When the portions of the signal that are not representative are removed from both measured and modelled data and the remaining components compared, the models performance improve. In fact the mean square error between the fifteen regional models participating to AQMEII and the hourly ozone concentration, over all the AirBase receptors is reduced on average of over 2.5 % (ranging from 1.1 to 6.2 %, with the ensemble mean improved by 2 %) when the ID component is removed from both the modelled and the observed time-series, for the all year. Similar range of improvement for the mean squared error is achieved when considering the maximum daily concentration. When the analysis is restricted to the summer months (June–August) the noise suppression results in improved accuracy of 5 % on average (ranging from 1.4 to 9.6 %, with the ensemble mean improved by 4.3 %).

4 Conclusions

Analysis of spatial representativeness has been carried out on the AirBase stations and by using gridded model outputs as proxy of concentration. While the categorization of stations contained in the meta-data is not a viable indicator of the spatial extension of the area of influence of a receptor, we find that variogram methods in conjunction to spatially uniform proxy fields might provide a valid alternative. These methods, however, have a large degree of dependence on the quality of the field and on the fitting procedure itself and are probably better suited for isolated receptors. On the other hand, the method of searching for spatial grouping of stations based on signal frequency, with the aim of identifying homogeneous regions to facilitate model evaluation, has revealed to be more robust, allowing i) to capture the ‘portion’ of desired signal detected by each stations, even those located in heavily polluted urban areas, and ii) to discard the unwanted part. This feature is of high significance in a context of dynamic and diagnostic model evaluation (full details are provided in Solazzo and Galmarini, 2015).

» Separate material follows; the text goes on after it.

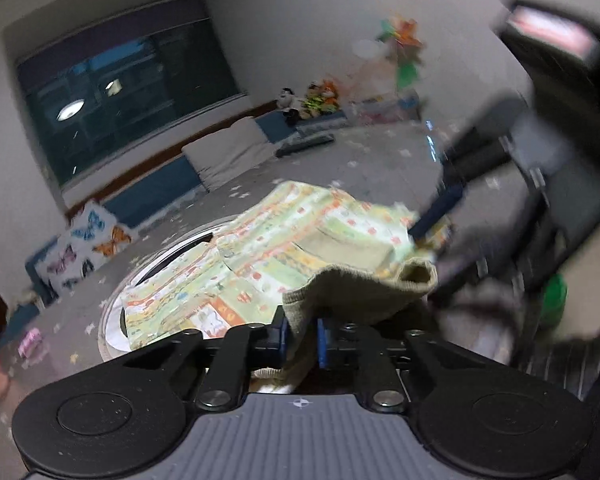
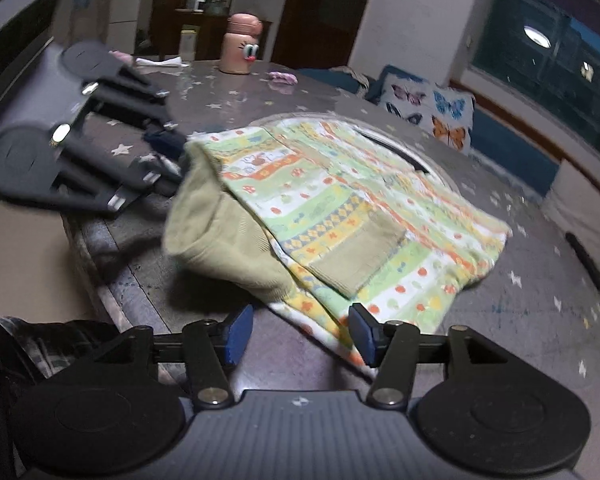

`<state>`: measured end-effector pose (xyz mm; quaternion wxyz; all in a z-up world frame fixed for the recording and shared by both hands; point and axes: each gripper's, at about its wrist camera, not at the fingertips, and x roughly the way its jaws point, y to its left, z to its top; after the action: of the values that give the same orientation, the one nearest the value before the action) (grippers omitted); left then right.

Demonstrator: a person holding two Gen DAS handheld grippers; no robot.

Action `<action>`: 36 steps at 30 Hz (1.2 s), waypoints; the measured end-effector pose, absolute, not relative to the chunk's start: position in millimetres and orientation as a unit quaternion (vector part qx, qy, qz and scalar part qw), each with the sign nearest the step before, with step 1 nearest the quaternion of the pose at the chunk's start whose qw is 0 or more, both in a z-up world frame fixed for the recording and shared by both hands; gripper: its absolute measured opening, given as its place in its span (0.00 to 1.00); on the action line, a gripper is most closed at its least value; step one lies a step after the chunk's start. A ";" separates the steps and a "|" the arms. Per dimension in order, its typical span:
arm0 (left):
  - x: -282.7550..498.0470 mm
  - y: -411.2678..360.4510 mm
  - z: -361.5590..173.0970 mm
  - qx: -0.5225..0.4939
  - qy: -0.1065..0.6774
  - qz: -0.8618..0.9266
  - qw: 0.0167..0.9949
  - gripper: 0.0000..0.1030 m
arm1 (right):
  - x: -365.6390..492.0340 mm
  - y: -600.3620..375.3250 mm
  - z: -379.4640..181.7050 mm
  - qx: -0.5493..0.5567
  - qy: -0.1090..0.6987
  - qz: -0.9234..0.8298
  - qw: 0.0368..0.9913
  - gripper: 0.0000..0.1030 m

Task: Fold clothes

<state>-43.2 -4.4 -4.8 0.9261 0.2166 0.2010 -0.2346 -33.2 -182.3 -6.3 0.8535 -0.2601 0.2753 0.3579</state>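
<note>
Left wrist view: the left gripper (image 1: 302, 338) has its blue pads pressed tight on the olive ribbed cuff (image 1: 352, 290) of a patterned garment (image 1: 236, 256), apparently lifting that end off the table (image 1: 340, 156) so it can be carried over for a fold. Most of the garment lies spread across the white round inlay (image 1: 112, 320) in the table's middle. At the right of this view the right gripper (image 1: 432, 216) is blurred, its tip at the garment's far side; whether it touches the cloth I cannot tell.

Right wrist view: the right gripper (image 2: 300, 332) hovers with its fingers wide apart and nothing between them, just over the garment's (image 2: 364, 208) near hem, probably lining up to pinch that edge. The garment lies near the table's (image 2: 540, 312) near edge, a second ribbed cuff (image 2: 358, 260) folded flat on top. The left gripper (image 2: 168, 160) reaches in from the left edge, at the raised cuff. A pink bottle (image 2: 242, 46) stands by the far edge.
</note>
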 end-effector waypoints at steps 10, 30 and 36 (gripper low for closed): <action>-16.9 2.0 15.9 0.150 0.208 -0.224 0.940 0.15 | -4.2 -154.1 -9.7 -0.221 0.263 0.372 0.863 0.23; -37.8 30.4 -29.8 0.318 0.169 -0.108 0.926 0.24 | 25.9 -171.5 35.5 -0.120 0.264 0.354 0.889 0.13; -45.5 41.4 -7.8 0.266 0.181 -0.127 0.938 0.09 | 13.5 -174.6 38.3 -0.121 0.247 0.357 0.893 0.09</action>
<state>-45.5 41.4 -7.8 0.9382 0.2662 0.1808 -0.1272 13.5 -174.6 38.3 0.8925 -0.1210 0.2473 0.3573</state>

More specifically we find:

  • Only the spectral components with high signal-to-noise ratio (SE, DU) exhibit grouping properties across the European continent as a whole, showing regions where the signal of these components is homogeneous. Using only the stations of these homogeneous regions will facilitate the model evaluation activity and interpretation of the results. The identification of these regions also indicates a novel strategy for sensitivity analysis and process-evaluation of models. For instance, clustering of the DU components can reveal which stations are most sensitive to the ozone diurnal cycle and use only those to diagnose models capability to reproduce it.

  • The other components (LT, SY, ID) have surprisingly shown country-sensitive grouping properties: the signal is more strongly associated among stations sited in the same country but hundreds of kilometres apart than among stations sited on either side of the country border and only a few kilometres apart. This behaviour belongs to all European countries. Trans-boundary effects of fast fluctuating components cannot be captured by the modelling systems and should be removed prior of any model-to-data comparison.

  • By filtering-out the ID component, the model accuracy (in terms of mean square error) improves significantly by up to 5 % on average over fifteen modelling systems for the months of June–August and on average of 2.5 % for the whole year and for the daily maximum concentration.